Historically, the sector was happy to serve its clients, train young professionals and pay its share of taxes in relative obscurity. However, in the light of clear evidence from Birmingham Business School et al that the sector is far more exposed to a hard Brexit than financial services, the Forum believes that it is no longer appropriate for the UK’s largest and arguably most successful sector to be overlooked.
Setting the record straight
The Forum aims to set the record straight by enhancing the profile and reputation of the sector and making it a more attractive proposition for policymakers, businesses and individuals. We will be highlighting the vital contribution of the sector in three critical areas:
- UK Economy: The Forum suspects that professional services represents closer to 20% of UK GDP compared with 11% under ONS metrics, and is highly productive using employee engagement levels as a surrogate. For example, most professional services to the construction sector are classified by ONS as construction; and most professional services embedded in manufacturing supply chains are treated as part of the output from those supply chains. A recent paper from Ingo Borchert of UKTPO calculates that the Mode 5 contribution to manufacturing exports from services organisations is worth £50bn GVA annually. There is also debate over suitable metrics for measuring productivity in services businesses in the absence of measurable capital investment. We are interested in instructing researchers and economists to work with ONS to arrive at a rigorous sector definition, model revenues & headcount, and work with members of the Consultancy Procurement Council to derive the multiplier for the value delivered by the sector to its clients. This exercise should enable us to assess and promote the true contribution of the sector to the UK economy.
- Local Communities: The Forum aims to bring together local leaders of mid-market organisations from every sector across the UK to explore ways to boost productivity and adopt new technologies.

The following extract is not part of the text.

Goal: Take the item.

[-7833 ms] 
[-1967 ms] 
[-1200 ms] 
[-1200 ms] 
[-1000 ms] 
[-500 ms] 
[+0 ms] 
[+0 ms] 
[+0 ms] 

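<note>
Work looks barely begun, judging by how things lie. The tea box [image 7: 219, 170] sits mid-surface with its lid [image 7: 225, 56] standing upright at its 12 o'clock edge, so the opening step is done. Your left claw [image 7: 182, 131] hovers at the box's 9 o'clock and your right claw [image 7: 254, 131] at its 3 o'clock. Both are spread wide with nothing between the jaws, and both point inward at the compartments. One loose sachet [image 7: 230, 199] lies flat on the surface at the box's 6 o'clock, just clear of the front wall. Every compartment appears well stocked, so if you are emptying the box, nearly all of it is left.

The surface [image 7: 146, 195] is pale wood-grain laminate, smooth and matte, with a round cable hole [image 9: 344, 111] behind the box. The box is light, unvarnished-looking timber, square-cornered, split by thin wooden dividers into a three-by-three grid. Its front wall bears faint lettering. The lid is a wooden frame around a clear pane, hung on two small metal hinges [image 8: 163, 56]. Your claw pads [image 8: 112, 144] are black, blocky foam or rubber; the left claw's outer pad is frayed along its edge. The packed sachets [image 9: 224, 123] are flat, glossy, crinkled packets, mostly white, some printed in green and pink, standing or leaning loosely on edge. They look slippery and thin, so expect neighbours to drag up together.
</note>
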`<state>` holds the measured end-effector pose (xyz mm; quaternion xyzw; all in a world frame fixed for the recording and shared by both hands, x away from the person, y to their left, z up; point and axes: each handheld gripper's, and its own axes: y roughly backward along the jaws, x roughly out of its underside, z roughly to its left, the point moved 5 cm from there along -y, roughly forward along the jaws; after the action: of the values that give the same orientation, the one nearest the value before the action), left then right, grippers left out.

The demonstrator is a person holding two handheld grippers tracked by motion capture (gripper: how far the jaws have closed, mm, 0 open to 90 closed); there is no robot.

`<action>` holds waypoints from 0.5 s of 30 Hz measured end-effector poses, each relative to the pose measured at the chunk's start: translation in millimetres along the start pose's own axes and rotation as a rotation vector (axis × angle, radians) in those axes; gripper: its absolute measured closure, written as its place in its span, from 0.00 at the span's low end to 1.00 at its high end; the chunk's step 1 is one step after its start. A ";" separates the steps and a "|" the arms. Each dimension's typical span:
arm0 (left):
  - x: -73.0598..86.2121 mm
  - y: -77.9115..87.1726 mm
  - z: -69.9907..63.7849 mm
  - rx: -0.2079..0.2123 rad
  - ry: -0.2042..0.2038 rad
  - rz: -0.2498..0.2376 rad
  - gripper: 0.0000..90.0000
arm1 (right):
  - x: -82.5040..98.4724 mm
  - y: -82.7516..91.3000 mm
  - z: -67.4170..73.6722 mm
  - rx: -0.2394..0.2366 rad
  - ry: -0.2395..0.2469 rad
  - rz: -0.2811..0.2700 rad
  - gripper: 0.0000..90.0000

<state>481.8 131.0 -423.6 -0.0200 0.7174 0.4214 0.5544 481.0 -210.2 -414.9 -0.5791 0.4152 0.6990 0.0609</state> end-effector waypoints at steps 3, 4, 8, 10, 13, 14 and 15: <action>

- Public Life: Following the ‘Professions for Good’ campaigns of 2010/12, the Professional Associations Research Network (PARN) is developing a project on Promoting Professionalism that is likely to lead to a follow-up campaign in 2018/19 that highlights the contribution of all professions to trust in society and raising the quality of public life. Specific contributions to public life will include subjects such as volunteering, social mobility, ethics, access to justice. General contributions to public life are founded on the role of professional bodies and others in developing, maintaining and regulating standards of practice to support the exercise of technical and ethical competence in all activities of professionals, including professional services delivery.